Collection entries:

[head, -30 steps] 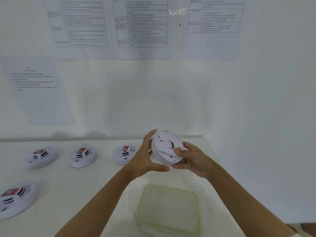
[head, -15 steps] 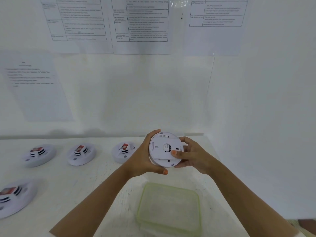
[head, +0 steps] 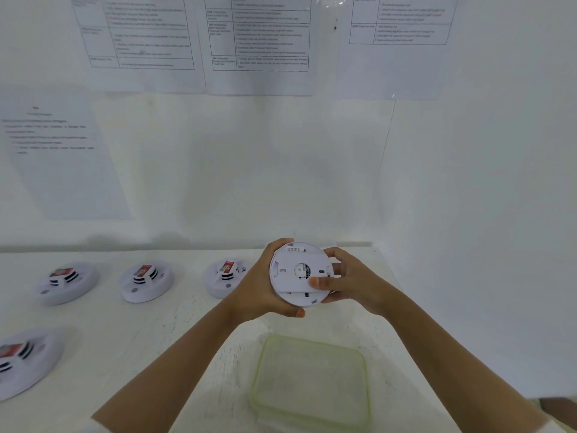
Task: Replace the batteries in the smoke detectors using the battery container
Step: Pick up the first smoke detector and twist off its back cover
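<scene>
Left hand (head: pixel 259 285): fingers curl over the top rim of the detector (head: pixel 290 276) and the thumb hooks under its lower rim, so the hand clamps the unit from the left. Right hand (head: pixel 352 282): the thumb lies flat on the detector's back face, just right of centre. The other fingers wrap round the right rim and are partly hidden. Both hands grip the one unit.

Detector: round and white, held in the air above the table (head: pixel 125 339). Its back face is turned to the camera, with a small round label (head: pixel 302 270) at the centre. Whether the battery bay is open cannot be told.

Container (head: pixel 312 385): rectangular and translucent with a pale green rim. It sits on the table directly below the hands. Its contents cannot be made out.

Along the back of the table, left of the hands, lie the left unit (head: pixel 67 282), the middle unit (head: pixel 146 282) and the right unit (head: pixel 220 278), set apart from one another. Each carries a red-marked block (head: pixel 143 271) on top. The right unit is partly behind the left hand. The front unit (head: pixel 25 364) lies at the left edge, cut off by the frame.

Wall (head: pixel 281 167): printed sheets (head: pixel 259 42) are fixed to it, and their text is unreadable.
</scene>
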A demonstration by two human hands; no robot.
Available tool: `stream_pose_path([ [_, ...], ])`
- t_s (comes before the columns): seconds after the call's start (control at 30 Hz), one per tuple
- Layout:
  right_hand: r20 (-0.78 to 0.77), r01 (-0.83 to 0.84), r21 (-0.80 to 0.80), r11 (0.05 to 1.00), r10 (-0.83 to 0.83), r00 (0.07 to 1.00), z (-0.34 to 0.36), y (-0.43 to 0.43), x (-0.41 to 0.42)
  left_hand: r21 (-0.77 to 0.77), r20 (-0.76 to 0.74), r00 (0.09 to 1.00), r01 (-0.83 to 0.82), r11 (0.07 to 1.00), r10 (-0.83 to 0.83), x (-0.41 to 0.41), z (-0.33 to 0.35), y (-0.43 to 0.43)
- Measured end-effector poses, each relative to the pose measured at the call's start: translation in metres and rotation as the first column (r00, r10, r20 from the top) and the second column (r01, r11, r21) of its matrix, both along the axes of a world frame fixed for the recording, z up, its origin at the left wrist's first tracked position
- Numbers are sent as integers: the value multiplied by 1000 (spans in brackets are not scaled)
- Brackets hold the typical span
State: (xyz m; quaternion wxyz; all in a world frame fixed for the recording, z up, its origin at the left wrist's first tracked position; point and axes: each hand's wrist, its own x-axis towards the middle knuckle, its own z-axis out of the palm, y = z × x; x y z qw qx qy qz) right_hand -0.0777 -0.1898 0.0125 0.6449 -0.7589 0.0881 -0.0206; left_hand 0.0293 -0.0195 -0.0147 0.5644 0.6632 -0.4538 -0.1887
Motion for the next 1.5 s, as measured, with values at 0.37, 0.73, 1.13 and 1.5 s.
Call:
stream_pose_path([
  [0.37,260,120,-529,840,26,965,10,2,7,-4,-21,1000,-19,1000,19,9,-3,4],
  [0.73,177,53,-896,441,244,954,23,19,21,22,-6,1000,-8,1000,8,10,0,5],
  [1.13,72,1,-974,227,302,950,35,29,23,57,-13,1000,-1,998,2,5,4,11],
  [1.5,78,5,-978,208,348,934,33,27,28,69,0,1000,1,998,-1,7,3,11],
])
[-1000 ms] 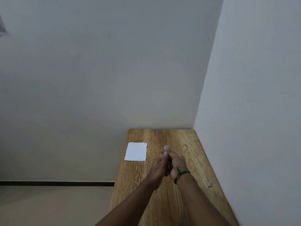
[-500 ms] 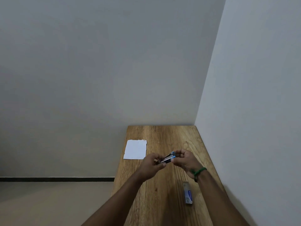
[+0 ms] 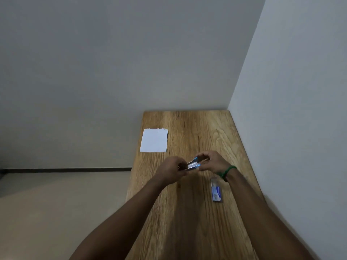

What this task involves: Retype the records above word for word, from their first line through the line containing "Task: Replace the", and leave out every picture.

Solution below:
[head, -30 steps] 
[head, -15 steps] 
[head, +0 steps] 
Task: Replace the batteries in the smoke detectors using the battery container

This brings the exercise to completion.